Supply shortage spikes lending fees on Bitauto Holdings Ltd (BITA). Brokers, counting on a long supply of Bitauto shares in the lending space, saw those shares dry up amidst a concentrated recall and lockup in the market. The abrupt scarcity of shares has sent the premium on BITA skyrocketing streetwide as brokers scramble to cover their investors’ short positions. We have seen a meaningful move in balance on this name as fees spike. In the broader market, the internet company which specializes in automobile pricing, information, and reviews saw its stock price tumble by 50% in 2018 and most recently endured the resignation of its CTO Lei Zhu.
Tencent Music Entertainment ADR (TME) IPOs in December, then headlines January lending amid Chinese technology slump. Tencent Music, which owns the four largest music apps in China, has seen lending volumes and fees jump after the Chinese manufacturing sector reported its first contraction in 2 years. The manufacturing sector in China carries far reaching impacts with ripple effects into the automobile, consumer product, agriculture and technology sectors. Tencent Music has not been immune to this slump as it currently trades below its IPO price. Investors will be watching this one closely as the SEC-imposed Quiet Period ends and published investment research will point this one in a bull or bear direction.
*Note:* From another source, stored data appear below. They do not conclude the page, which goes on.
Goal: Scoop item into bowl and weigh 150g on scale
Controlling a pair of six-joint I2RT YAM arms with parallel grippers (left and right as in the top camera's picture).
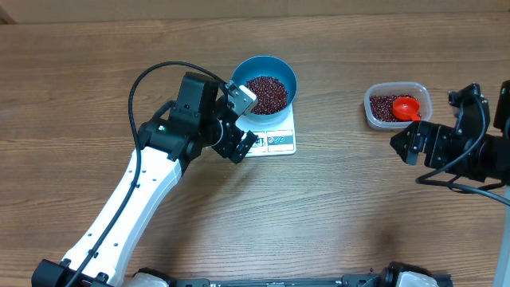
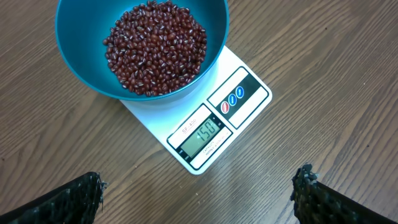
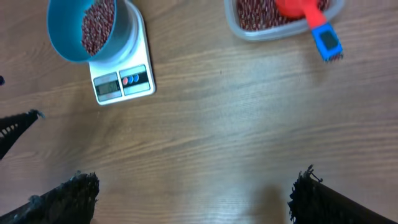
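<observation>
Wooden table (image 1: 319, 215), seen from the near edge outward. Left gripper (image 2: 199, 190): jaws spread wide, nothing between them, hanging over bare wood just at the near-left side of the scale (image 2: 186, 140); no contact with scale or bowl visible. Right gripper (image 3: 196, 177): jaws likewise wide apart and empty, over bare wood at the right of the table, on the near side of the clear tub (image 1: 422, 89) and not touching it. The scale lies flat near the table's middle, its display and button panel along the near edge. The left wrist view shows the display lit and reading 150, with three small round buttons, one red and two blue, on the panel beside it. Blue bowl (image 2: 74, 56): upright on the scale platform, covering most of it, only the display strip left exposed. Contents: red-brown beans (image 2: 155, 46) in a mound across the bowl floor, well below the rim, with the blue inner wall showing all round. Tub: far right, well apart from the scale, holding a shallow layer of the same beans. Red scoop (image 3: 311, 25): cup resting in the tub on the beans, handle laid over the tub's near rim, its blue end jutting out over the table.
</observation>
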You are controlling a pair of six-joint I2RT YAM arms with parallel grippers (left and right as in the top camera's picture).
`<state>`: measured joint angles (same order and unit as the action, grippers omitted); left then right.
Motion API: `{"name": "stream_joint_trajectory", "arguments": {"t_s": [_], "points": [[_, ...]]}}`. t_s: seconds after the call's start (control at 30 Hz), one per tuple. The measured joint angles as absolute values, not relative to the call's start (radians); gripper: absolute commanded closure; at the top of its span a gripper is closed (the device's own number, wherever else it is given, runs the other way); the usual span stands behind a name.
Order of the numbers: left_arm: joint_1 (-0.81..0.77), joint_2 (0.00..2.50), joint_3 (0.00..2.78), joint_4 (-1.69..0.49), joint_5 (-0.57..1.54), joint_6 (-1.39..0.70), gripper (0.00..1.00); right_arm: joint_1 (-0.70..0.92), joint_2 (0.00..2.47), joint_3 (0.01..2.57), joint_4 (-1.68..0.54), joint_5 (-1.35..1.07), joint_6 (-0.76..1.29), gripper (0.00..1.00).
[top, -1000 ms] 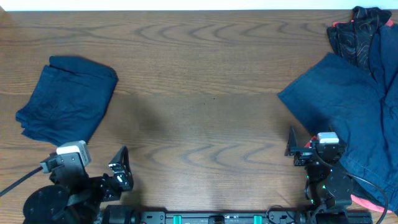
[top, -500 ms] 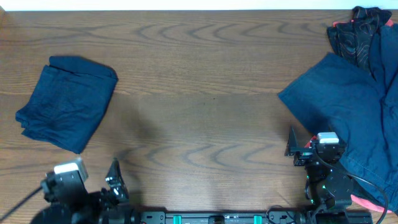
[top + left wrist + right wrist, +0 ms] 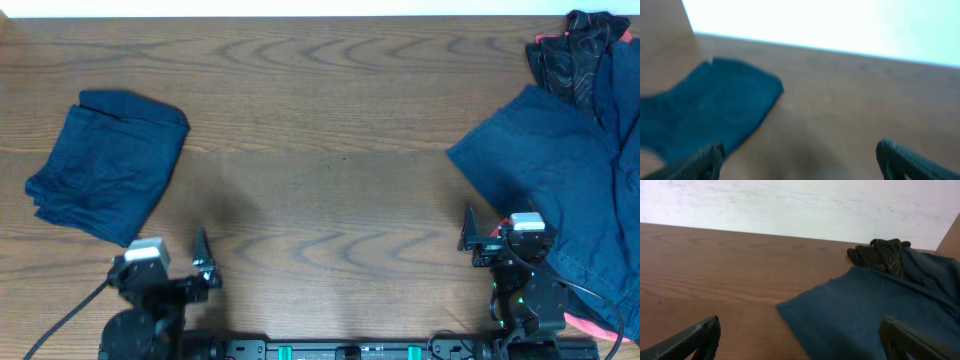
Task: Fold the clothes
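A folded navy garment (image 3: 105, 165) lies at the table's left; the left wrist view shows it (image 3: 710, 107) ahead and to the left. A larger, spread-out navy garment (image 3: 560, 170) lies at the right, and its near corner shows in the right wrist view (image 3: 875, 310). My left gripper (image 3: 203, 265) is open and empty near the front edge, below and right of the folded garment; its jaws stand wide apart over bare wood (image 3: 800, 152). My right gripper (image 3: 478, 240) is open and empty at the spread garment's left edge (image 3: 800, 330).
A black patterned garment with red trim (image 3: 578, 45) is bunched at the far right corner, partly on the navy cloth; it also shows in the right wrist view (image 3: 880, 252). The wooden table (image 3: 330, 150) runs between the two garments. A pale wall lies beyond the far edge.
My left arm has swung right along the front edge and turned, so its gripper now points up the table. The right arm and both garments have not moved.
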<state>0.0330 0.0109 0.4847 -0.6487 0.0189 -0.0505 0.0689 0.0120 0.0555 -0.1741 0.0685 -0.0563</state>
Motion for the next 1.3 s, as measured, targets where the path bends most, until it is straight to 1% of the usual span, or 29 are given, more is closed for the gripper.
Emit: {"name": "stream_joint_trajectory", "arguments": {"t_s": [0.23, 0.43, 0.5, 0.7, 1.3], "points": [[0.033, 0.010, 0.249, -0.281, 0.019, -0.048, 0.02, 0.069, 0.011, 0.056, -0.175, 0.068, -0.056, 0.01], [0.033, 0.010, 0.079, -0.026, 0.023, -0.027, 0.02, 0.069, 0.011, 0.056, -0.175, 0.068, -0.056, 0.01], [0.033, 0.010, 0.032, 0.023, 0.030, -0.008, 0.02, 0.069, 0.011, 0.056, -0.175, 0.068, -0.056, 0.01], [0.033, 0.010, 0.012, -0.019, 0.054, 0.058, 0.02, 0.069, 0.011, 0.056, -0.174, 0.068, -0.056, 0.01], [0.033, 0.010, 0.012, -0.019, 0.057, 0.080, 0.02, 0.069, 0.011, 0.056, -0.174, 0.068, -0.056, 0.01]]}}
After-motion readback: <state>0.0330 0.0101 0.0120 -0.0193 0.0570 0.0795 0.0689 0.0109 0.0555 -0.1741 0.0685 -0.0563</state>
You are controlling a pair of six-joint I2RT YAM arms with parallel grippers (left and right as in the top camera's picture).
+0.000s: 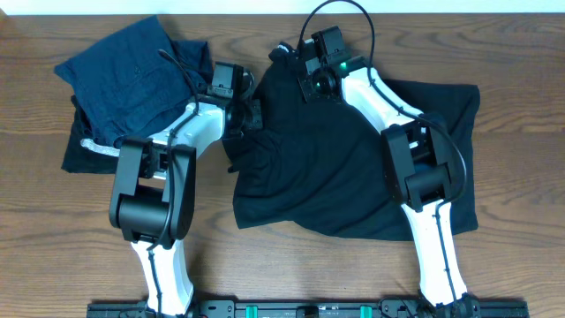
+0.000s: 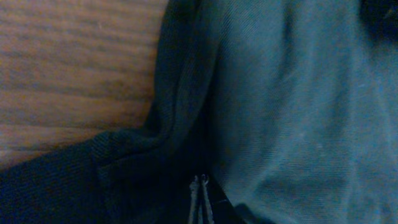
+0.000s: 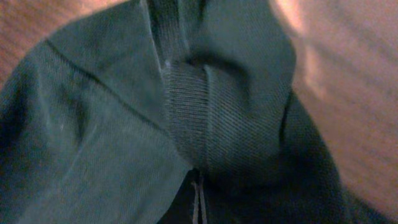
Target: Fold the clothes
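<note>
Both end effectors are closed on cloth as far as I can read it. My left end effector (image 1: 251,116) sits at the left edge of the black top (image 1: 340,172). In its wrist view the fingertips (image 2: 200,186) are pressed tight together against a folded seam of the top (image 2: 280,93), with bare worktop (image 2: 68,68) just beyond that edge. My right end effector (image 1: 316,85) is at the top's upper edge. From its wrist camera the two tips (image 3: 198,190) meet in a thin line, and the ribbed collar band (image 3: 186,106) is bunched straight into them, so I take that as a pinch on the collar (the view is soft and dim, mind).

From overhead, the top lies spread over the middle and right of the worktop (image 1: 53,256), rumpled, its right side running under the right arm and its lower hem curving towards the near edge. The fabric gathers up where each end effector meets it.

Off to the left, apart from the top, is a heap of navy clothes (image 1: 132,79), and under its lower edge a black piece (image 1: 79,155) with a pale stripe.
</note>
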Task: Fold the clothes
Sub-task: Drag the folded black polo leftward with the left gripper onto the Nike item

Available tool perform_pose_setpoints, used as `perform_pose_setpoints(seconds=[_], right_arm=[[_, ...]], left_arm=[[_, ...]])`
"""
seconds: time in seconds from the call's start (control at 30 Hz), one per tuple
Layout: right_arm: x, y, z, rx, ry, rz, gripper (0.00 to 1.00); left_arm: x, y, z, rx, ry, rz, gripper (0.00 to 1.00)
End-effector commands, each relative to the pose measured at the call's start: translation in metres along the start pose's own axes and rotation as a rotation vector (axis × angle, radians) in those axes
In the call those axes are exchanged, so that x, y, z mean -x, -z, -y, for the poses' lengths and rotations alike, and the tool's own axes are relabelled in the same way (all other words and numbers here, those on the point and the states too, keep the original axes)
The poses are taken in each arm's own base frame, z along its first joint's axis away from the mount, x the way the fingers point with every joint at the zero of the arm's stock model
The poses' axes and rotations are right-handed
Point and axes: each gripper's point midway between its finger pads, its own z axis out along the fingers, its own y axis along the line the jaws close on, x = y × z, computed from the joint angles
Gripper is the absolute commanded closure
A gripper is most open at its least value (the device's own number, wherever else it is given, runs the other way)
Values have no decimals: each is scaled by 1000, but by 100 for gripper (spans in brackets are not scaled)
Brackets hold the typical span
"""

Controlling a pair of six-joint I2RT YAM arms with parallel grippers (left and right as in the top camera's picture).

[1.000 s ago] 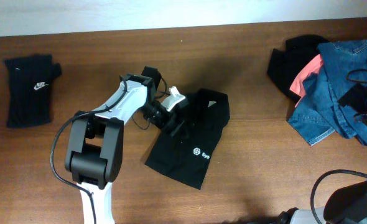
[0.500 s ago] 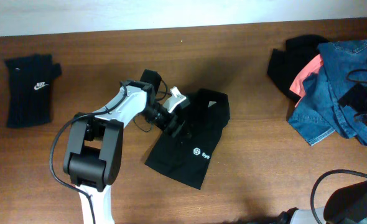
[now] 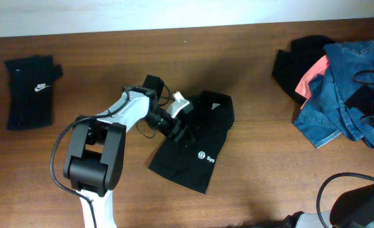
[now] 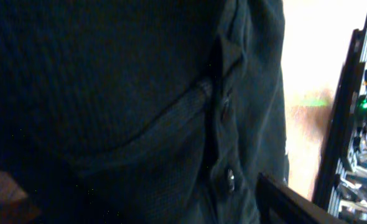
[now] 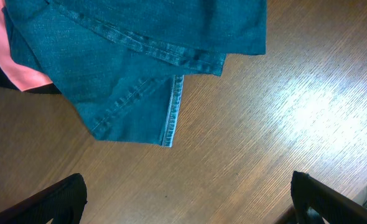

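Note:
A black shirt (image 3: 196,142) with a small white round logo lies partly folded at the table's middle. My left gripper (image 3: 177,123) is pressed down on its left edge near the collar. In the left wrist view the dark shirt fabric (image 4: 140,106) with its buttoned placket fills the frame. Only one finger (image 4: 295,205) shows, and the jaws still stand wide over the cloth. My right gripper (image 5: 186,199) hangs open above bare wood, just in front of a blue denim piece (image 5: 140,56) and a coral-pink piece (image 5: 22,56).
A folded black swoosh-marked garment (image 3: 32,92) lies at the far left. The heap at the right holds denim (image 3: 339,95), coral-pink cloth (image 3: 310,76) and a black piece (image 3: 295,63). The right arm's base (image 3: 358,202) sits at the front right corner.
My left gripper has shifted slightly toward the front, onto the shirt's edge, and its jaws have narrowed a little. The right arm and the heap have not moved.

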Motion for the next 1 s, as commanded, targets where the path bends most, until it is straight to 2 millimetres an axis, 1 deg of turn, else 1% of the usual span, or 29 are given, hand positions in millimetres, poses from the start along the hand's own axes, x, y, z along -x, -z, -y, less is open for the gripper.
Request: perform_pose_setpoints(seconds=[0.0, 0.07, 0.1, 0.13, 0.17, 0.3, 0.37, 0.43, 0.47, 0.5, 0.57, 0.67, 0.77, 0.83, 0.97], right_arm=[[2, -1, 3, -14, -9, 3, 2], [2, -1, 3, -13, -9, 3, 2], [2, -1, 3, -13, -9, 3, 1], [2, -1, 3, -13, -9, 3, 1], [2, -1, 3, -13, -9, 3, 1], [2, -1, 3, -14, -9, 3, 1], [1, -1, 3, -13, -9, 2, 1], [2, -1, 3, -13, -9, 3, 1], [2, -1, 3, -14, -9, 3, 1], [2, -1, 3, -14, -9, 3, 1], [2, -1, 3, -13, -9, 3, 1], [2, -1, 3, -13, -9, 3, 1], [1, -1, 3, -13, -9, 2, 1], [2, -1, 3, -13, -9, 3, 1], [2, -1, 3, -13, -9, 3, 1]], left_arm=[[-47, -36, -19, 59, 95, -147, 22], [-48, -38, -22, 81, 114, -150, 24], [-48, -39, -23, 92, 128, -152, 28], [-48, -39, -24, 95, 131, -150, 38], [-47, -39, -24, 96, 130, -149, 46], [-47, -39, -24, 97, 130, -148, 68], [-47, -39, -24, 97, 130, -148, 76], [-47, -39, -24, 95, 130, -147, 78], [-47, -39, -24, 95, 130, -147, 83], [-47, -39, -24, 94, 130, -147, 97], [-45, -38, -24, 96, 142, -143, 100], [-34, -27, -26, 103, 157, -126, 99], [-18, -8, -30, 115, 222, -99, 99], [-8, 6, -33, 127, 231, -82, 99], [4, 33, -47, 203, 242, -70, 99]])
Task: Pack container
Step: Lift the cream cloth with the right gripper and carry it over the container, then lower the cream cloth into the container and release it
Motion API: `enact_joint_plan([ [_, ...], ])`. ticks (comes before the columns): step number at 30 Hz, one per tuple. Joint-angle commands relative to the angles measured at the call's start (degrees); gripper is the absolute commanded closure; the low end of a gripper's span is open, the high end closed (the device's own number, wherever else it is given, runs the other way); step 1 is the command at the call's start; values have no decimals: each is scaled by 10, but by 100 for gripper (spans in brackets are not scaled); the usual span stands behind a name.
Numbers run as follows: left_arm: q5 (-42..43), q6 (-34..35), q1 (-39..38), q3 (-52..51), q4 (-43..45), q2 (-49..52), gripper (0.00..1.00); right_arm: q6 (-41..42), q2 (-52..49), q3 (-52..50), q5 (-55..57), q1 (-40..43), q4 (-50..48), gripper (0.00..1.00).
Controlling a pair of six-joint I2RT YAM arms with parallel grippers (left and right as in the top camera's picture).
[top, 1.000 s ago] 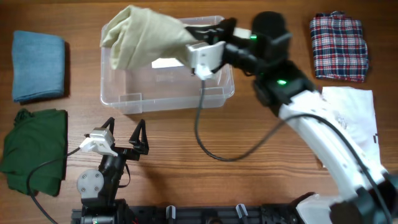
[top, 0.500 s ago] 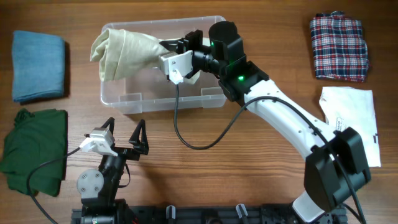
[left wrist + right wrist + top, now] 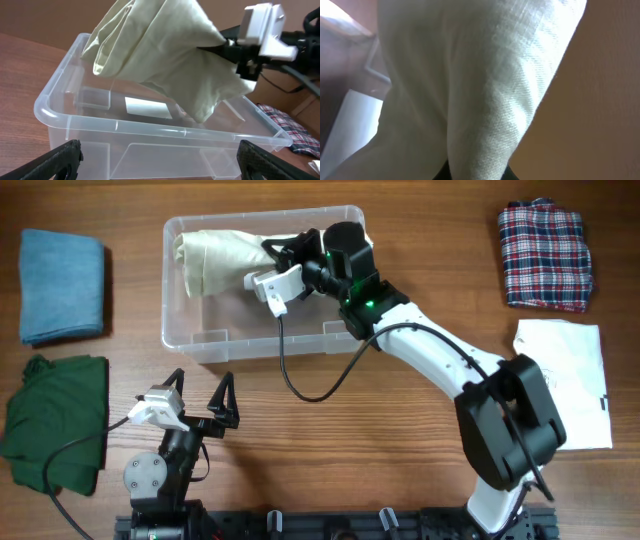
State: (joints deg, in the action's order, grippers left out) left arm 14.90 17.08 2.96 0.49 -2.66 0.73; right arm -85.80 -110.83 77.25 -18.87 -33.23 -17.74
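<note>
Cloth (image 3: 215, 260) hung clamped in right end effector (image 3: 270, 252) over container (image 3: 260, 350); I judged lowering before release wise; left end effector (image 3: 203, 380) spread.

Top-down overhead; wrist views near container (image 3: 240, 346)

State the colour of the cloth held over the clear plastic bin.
Plain pale cream fabric cloth, no pattern; the left wrist view shows it best.
</note>
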Motion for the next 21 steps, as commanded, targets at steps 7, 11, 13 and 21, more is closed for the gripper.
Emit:
enact_joint_plan([
  [7,-2,-1,-3,-2,-3,-3,0,-29,-62,13,0,-3,-77,96],
  [11,-2,-1,-3,-2,-3,-3,0,-29,-86,13,-3,-3,-93,96],
  [13,-2,-1,-3,-2,-3,-3,0,-30,-93,13,-4,-3,-95,96],
  [21,-2,-1,-3,-2,-3,-3,0,-21,-97,13,-2,-4,-100,70],
])
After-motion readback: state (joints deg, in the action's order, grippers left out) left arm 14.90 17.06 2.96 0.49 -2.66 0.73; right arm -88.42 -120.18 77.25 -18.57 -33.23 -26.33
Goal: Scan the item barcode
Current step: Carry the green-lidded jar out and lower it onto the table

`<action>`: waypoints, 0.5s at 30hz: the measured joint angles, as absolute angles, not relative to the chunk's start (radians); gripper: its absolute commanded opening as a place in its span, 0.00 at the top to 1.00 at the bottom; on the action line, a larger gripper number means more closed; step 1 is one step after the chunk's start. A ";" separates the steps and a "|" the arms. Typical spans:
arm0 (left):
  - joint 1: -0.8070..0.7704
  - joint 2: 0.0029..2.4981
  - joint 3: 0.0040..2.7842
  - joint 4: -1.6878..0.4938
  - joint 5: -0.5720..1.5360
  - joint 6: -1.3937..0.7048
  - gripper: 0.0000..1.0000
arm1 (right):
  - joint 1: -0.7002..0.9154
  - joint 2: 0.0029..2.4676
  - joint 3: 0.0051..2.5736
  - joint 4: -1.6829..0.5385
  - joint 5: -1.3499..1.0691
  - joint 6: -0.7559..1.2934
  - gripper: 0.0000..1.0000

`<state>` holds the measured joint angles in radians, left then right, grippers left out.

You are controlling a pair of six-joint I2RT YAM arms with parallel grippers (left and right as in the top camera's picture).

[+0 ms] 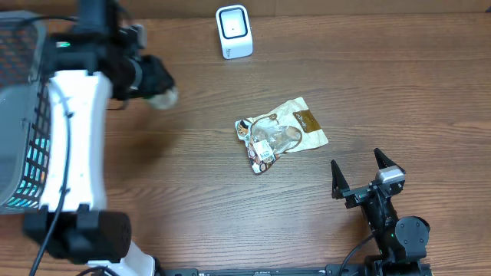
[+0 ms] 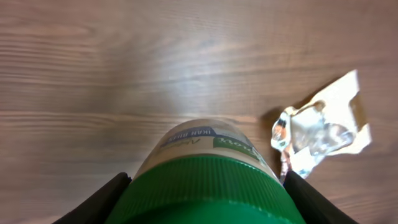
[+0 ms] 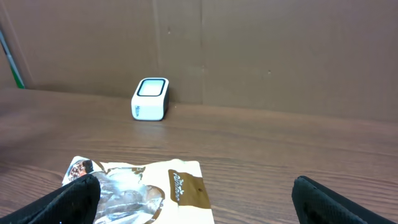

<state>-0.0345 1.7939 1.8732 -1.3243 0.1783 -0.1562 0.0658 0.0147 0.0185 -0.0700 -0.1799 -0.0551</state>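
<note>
My left gripper [image 1: 157,84] is shut on a jar with a green ribbed lid [image 2: 202,180] and a pale label; its black fingers [image 2: 102,202] press on either side of the lid. In the overhead view only the jar's pale end [image 1: 164,97] shows past the gripper, above the table at the back left. No barcode shows on it. The white scanner [image 1: 234,31] stands at the table's back edge, right of the jar, and shows in the right wrist view too [image 3: 151,98]. My right gripper [image 1: 357,162] sits open and empty near the front right.
A crumpled snack packet [image 1: 280,134], cream and brown with a clear window, lies mid-table between the two arms, and also shows in both wrist views [image 2: 323,130] [image 3: 143,186]. A mesh basket [image 1: 19,115] stands at the far left. A cardboard wall [image 3: 249,50] backs the table.
</note>
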 measured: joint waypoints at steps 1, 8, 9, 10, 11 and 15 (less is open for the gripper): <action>-0.057 1.808 1.832 -1.295 0.171 -0.159 0.47 | 0.066 0.015 0.019 -0.071 -0.180 -0.055 0.00; -0.153 1.883 1.642 -1.150 0.123 -0.187 0.47 | 0.066 0.015 0.019 -0.071 -0.179 -0.055 0.00; -0.163 1.891 1.617 -1.128 0.120 -0.189 0.47 | 0.066 0.015 0.019 -0.070 -0.180 -0.055 0.00; -0.172 1.902 1.593 -1.111 0.117 -0.193 0.47 | 0.066 0.015 0.019 -0.071 -0.180 -0.055 0.00; -0.178 1.909 1.571 -1.090 0.115 -0.197 0.47 | 0.066 0.015 0.019 -0.070 -0.180 -0.055 0.00; -0.197 1.930 1.486 -1.007 0.108 -0.212 0.44 | 0.066 0.015 0.019 -0.070 -0.180 -0.055 0.00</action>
<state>-0.1970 1.9305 1.4860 -1.0069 0.1078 -0.2115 0.0658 0.0147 0.0185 -0.0704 -0.1799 -0.0547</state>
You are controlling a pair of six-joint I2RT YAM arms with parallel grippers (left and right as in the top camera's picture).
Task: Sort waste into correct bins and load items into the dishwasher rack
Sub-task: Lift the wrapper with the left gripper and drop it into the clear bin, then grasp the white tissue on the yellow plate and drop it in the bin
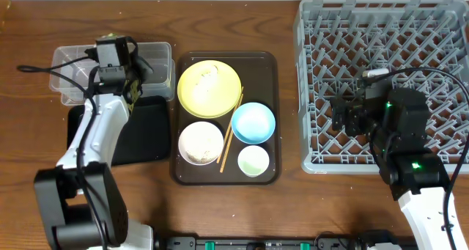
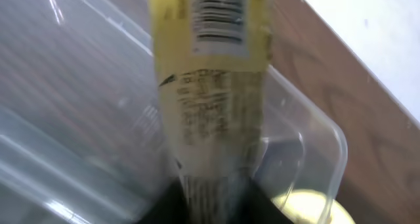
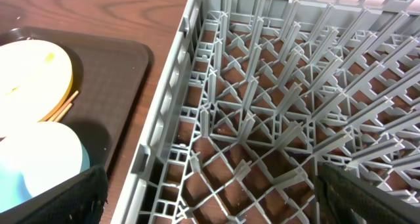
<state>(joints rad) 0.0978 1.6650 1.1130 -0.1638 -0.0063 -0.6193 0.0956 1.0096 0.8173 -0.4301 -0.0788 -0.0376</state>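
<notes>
My left gripper is shut on the green-yellow wrapper and holds it over the clear tub. The black tray lies just in front of the tub. The yellow plate with white rice grains, the light blue bowl, the white bowl with a crumpled white lump in it, the pale green cup and the chopsticks sit on the brown serving tray. My right gripper is open and empty over the grey rack.
The brown serving tray lies between the bins and the rack. The right wrist view shows the plate, the blue bowl and the chopstick tips left of the rack wall. A cable runs across the rack's right side.
</notes>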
The IPO of Japanese Telecommunication provider Softbank Corporation flopped on its first day of trading as concerns over an impending price war and operational difficulties led to a share price slump. Softbank Corporation listed over 1.7 billion shares on December 19th. The listing came two weeks after a nationwide service outage which affected many customers in Japan and the company also recently acknowledged using equipment from Huawei, which faces restriction or bans in certain countries. Shares in Softbank Corporation slumped 15% on the first day of trading and we saw strong securities lending demand.
Lithium raw material producer Pilbara Minerals Ltd shares surged in Sydney trading after the company confirmed agreements to fund an expansion of its mine in Western Australia. Pilbara Minerals Ltd announced it had secured funding of USD 160m for a stage-two expansion at the Pilgangoora mine, which includes a pre-payment from Great Wall Motor Co and a share placement to Jiangxi Ganfeng Lithium Co. We have seen strong long term lending demand for Pilbara Minerals Ltd following a 38% decline in its share price in 2018.
China slowdown weighing on European luxury sector. Chinese nationals are expected to drive 60% of growth in the luxury industry in 2019. Apple has cut its guidance and we are witnessing an increase in securities lending demand for European suppliers including Dialog Semiconductor and AMS as a result. The global luxury brand Burberry Group has fallen 6%; likewise Kering, Hermes, Swatch and L’Oreal were also down this week.
Demand for the Dublin headquartered food and beverage provider Greencore Group Plc has increased into the new year after announcing a tender offer. The UK stock, listed on the FTSE250 index, plans to return up to £509 million to shareholders pending their approval at the AGM being held on the 29th January. The maximum number of shares to be acquired is just over 261 million which equates to roughly 37% of the firms issued ordinary share capital at a price of 195p a share. The desk has seen demand for guaranteed untendered shares as funds looks to profit from the premium the firm is looking to pay compared to the current market share price of 186p.